Is My Adrenal Nodule Causing Me to Gain Weight?

Is My Adrenal Nodule Causing Me to Gain Weight? | UCLA Endocrine Center

Hi, I’m Dr. Masha Livhits, endocrine surgeon at UCLA Health. One of the most common questions I hear from patients with adrenal nodules is:

“Could this be the reason I’m gaining weight?”

It’s a great question—and the answer is, sometimes yes, but usually no. Let’s go through this in more detail.

First, let’s talk about what the adrenal glands do. The adrenal glands are two small glands that sit on top of your kidneys. They make important hormones that help regulate how your body holds on to salt and water, which affects your blood pressure. They also produce hormones that control your metabolism to some extent and your body’s response to stress.
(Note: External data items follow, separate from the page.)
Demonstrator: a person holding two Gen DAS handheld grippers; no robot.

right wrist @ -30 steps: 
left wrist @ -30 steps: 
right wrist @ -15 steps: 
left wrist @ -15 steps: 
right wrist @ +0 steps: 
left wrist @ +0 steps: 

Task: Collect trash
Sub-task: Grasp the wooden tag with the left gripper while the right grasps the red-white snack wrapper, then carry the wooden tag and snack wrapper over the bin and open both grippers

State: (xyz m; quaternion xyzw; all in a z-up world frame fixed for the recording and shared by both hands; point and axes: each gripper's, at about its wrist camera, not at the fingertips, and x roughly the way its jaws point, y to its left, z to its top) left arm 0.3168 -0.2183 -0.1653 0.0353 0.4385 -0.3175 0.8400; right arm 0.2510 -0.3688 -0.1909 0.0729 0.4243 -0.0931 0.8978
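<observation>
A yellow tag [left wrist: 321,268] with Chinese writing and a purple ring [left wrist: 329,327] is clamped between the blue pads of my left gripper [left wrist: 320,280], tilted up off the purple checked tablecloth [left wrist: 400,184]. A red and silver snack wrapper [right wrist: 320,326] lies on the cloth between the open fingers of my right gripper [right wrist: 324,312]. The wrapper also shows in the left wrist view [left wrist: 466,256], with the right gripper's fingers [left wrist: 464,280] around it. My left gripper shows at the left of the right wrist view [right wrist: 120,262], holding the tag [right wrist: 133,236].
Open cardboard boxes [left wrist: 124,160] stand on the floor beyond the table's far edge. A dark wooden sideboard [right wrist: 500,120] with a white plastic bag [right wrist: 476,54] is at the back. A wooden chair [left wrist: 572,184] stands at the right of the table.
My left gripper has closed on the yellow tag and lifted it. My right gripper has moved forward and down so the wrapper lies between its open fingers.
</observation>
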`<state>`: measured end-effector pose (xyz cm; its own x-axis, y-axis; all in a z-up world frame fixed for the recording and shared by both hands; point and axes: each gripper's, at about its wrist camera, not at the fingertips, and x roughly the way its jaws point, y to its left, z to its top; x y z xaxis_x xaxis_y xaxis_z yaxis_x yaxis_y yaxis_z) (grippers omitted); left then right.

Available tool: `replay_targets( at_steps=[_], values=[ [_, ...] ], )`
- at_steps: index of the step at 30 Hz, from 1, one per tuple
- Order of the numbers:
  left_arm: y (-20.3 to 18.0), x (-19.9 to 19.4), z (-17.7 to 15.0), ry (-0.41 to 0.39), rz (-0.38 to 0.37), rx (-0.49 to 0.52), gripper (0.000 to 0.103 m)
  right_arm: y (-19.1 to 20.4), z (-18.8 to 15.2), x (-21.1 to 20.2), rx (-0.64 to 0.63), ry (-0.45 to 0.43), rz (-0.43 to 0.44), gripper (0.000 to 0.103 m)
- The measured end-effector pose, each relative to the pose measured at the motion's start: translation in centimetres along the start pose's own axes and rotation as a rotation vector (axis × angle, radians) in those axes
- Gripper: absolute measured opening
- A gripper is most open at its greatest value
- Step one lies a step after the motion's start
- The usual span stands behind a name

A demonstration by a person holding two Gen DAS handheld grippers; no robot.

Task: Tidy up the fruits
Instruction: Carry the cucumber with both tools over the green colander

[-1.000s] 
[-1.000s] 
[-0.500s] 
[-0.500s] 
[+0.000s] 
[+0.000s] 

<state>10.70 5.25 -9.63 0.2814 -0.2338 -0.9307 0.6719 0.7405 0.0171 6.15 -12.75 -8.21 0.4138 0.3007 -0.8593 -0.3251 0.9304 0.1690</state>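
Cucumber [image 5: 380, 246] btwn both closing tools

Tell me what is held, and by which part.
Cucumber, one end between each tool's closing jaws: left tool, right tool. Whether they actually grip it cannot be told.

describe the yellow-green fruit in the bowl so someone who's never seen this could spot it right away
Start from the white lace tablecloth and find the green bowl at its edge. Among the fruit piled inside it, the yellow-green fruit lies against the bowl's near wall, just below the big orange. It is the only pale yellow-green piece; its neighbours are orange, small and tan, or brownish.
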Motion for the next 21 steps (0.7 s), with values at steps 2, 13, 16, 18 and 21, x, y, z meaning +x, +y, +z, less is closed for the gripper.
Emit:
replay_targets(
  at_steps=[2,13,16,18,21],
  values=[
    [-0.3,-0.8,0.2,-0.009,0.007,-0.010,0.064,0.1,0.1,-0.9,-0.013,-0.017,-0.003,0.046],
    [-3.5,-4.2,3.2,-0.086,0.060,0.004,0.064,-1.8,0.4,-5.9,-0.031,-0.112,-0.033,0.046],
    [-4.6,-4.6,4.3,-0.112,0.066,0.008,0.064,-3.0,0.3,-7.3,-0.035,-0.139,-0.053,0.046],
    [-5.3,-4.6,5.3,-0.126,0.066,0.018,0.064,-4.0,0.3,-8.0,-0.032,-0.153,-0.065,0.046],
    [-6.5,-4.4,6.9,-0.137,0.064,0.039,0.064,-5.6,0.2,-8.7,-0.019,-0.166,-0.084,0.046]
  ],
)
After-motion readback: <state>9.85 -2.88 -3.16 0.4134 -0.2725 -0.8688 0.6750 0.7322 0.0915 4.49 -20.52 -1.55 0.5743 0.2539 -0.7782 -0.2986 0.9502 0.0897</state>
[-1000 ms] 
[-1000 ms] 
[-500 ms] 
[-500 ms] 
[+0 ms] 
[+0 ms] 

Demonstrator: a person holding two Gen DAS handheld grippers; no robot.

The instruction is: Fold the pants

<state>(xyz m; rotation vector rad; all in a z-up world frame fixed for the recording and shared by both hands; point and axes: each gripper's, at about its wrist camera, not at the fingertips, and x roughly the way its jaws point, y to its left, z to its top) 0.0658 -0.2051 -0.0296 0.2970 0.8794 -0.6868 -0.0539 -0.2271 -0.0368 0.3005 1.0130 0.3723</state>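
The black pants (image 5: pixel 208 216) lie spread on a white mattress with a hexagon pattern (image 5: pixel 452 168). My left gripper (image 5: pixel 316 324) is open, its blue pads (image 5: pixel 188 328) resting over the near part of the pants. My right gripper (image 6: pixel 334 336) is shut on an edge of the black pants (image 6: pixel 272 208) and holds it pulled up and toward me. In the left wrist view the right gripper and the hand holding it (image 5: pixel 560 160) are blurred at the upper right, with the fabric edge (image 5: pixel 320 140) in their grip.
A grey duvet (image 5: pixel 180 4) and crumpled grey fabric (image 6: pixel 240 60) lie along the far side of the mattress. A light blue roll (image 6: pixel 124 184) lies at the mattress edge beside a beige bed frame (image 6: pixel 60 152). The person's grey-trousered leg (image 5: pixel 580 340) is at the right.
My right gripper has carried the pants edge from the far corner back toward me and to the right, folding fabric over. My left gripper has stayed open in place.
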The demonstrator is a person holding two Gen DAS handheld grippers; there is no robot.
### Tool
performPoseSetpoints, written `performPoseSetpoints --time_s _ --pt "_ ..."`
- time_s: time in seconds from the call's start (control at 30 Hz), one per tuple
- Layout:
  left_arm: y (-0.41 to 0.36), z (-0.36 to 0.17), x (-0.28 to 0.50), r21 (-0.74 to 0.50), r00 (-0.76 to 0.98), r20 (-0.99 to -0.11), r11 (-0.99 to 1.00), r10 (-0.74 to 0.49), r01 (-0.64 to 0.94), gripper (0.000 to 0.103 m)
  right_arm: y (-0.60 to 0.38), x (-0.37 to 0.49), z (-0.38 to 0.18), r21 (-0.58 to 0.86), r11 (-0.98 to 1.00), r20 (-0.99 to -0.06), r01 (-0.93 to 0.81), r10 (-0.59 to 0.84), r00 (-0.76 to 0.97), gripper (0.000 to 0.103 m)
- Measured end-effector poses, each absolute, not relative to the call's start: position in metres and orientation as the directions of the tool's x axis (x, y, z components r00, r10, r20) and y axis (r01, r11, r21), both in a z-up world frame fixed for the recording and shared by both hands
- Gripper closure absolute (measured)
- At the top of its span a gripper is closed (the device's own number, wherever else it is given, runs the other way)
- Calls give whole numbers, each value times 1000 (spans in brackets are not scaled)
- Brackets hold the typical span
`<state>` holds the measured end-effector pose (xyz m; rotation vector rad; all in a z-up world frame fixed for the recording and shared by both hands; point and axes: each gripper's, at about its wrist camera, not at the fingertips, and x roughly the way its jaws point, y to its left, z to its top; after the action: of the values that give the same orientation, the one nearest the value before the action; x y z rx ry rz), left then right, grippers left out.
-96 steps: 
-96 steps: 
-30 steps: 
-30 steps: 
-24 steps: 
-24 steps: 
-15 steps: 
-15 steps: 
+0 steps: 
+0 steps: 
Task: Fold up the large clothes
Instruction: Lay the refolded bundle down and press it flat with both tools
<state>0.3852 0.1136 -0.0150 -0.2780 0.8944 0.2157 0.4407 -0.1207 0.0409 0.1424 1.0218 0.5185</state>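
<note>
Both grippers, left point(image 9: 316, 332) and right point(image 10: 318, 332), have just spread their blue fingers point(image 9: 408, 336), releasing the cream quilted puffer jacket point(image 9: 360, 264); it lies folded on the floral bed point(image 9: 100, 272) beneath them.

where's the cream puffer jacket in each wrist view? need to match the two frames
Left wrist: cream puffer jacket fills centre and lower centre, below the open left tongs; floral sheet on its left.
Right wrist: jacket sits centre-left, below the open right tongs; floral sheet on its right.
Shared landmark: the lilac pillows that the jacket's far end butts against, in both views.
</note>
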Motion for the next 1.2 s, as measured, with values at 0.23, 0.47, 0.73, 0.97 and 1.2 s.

Sometimes, imaging—like a CT scan or MRI—done for something completely unrelated picks up an adrenal nodule. These are called adrenal incidentalomas because they’re found incidentally, when you're getting scanned for something else.

Most adrenal nodules discovered incidentally are small, benign, and not doing anything harmful. But sometimes they can produce excess hormones—and that’s when they can start to cause symptoms, including weight gain.

So if you’ve been gaining weight and you’ve been told you have an adrenal nodule, we want to check whether the nodule is making too much of any hormone.

One hormone we look at closely is cortisol, which is your body’s natural stress hormone. If an adrenal nodule is making too much cortisol, that can lead to a condition called Cushing’s syndrome..

Too much cortisol over time can cause:

  • Weight gain, especially around the abdomen and upper back
  • A rounder face, sometimes called a “moon face”
  • Easy bruising or thinning of the skin
  • Muscle weakness
  • Elevated blood pressure causing hypertension or elevated blood sugar causing diabetes

Again, most adrenal nodules do not cause hormone problems. In fact, about 85 to 90% of adrenal nodules are non-functioning, meaning they don’t make any extra hormones at all. That’s why we don’t want to just surgically remove any adrenal nodule that we discover, since in most cases we won’t be helping the patient. It is very important to get hormonal testing, which is done with blood or urine testing, to check for hormone overproduction when we first find an adrenal nodule. We check for excess cortisol, as well as two other hormones:

  • Aldosterone, which can cause high blood pressure and low potassium
  • And catecholamines, which is adrenaline hormone that can cause episodes of high blood pressure, fast heart rate, sweating, and headaches

If all those tests come back normal—and the nodule isn’t very large—the nodule likely doesn’t require any treatment.

But if the nodule is making extra cortisol, and you’re noticing signs like unexplained weight gain, we will probably recommend surgery. That’s because long-term cortisol excess can increase your risk for diabetes, osteoporosis, and heart disease.

So to answer the original question:  Is your adrenal nodule causing you to gain weight?

  • The only way to figure out whether the adrenal nodule is producing too much cortisol is to evaluate the hormone levels with blood and/or urine testing.
  • If the cortisol evaluation is normal and the nodule is non-functioning—which most are—then it’s not responsible for weight gain.
  • But if it is producing cortisol, then yes, it could be contributing to weight gain, and surgery will probably be indicated.

I’m Dr. Masha Livhits, endocrine surgeon at UCLA Health. Thanks for watching this video about the possibility of weight gain caused by an adrenal nodule.